==== Given information ====

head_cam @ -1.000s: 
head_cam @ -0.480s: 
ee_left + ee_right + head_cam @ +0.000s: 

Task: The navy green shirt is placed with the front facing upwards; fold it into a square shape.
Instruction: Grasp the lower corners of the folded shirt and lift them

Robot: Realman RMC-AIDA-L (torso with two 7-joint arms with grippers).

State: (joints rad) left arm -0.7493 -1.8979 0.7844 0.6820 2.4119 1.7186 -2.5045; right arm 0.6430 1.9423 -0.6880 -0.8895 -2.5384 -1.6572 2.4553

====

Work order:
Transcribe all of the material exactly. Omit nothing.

Solution below:
head_cam @ -1.000s: 
head_cam @ -0.480s: 
ee_left + ee_right + head_cam @ +0.000s: 

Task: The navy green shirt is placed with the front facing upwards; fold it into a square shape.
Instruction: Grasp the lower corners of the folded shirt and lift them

Robot: Realman RMC-AIDA-L (torso with two 7-joint arms with grippers).

State: (joints rad) left arm -0.7493 -1.8979 0.7844 0.6820 2.4119 1.7186 -2.5045; right arm 0.6430 1.9423 -0.6880 -0.8895 -2.5384 -1.6572 2.4553

No further response is needed.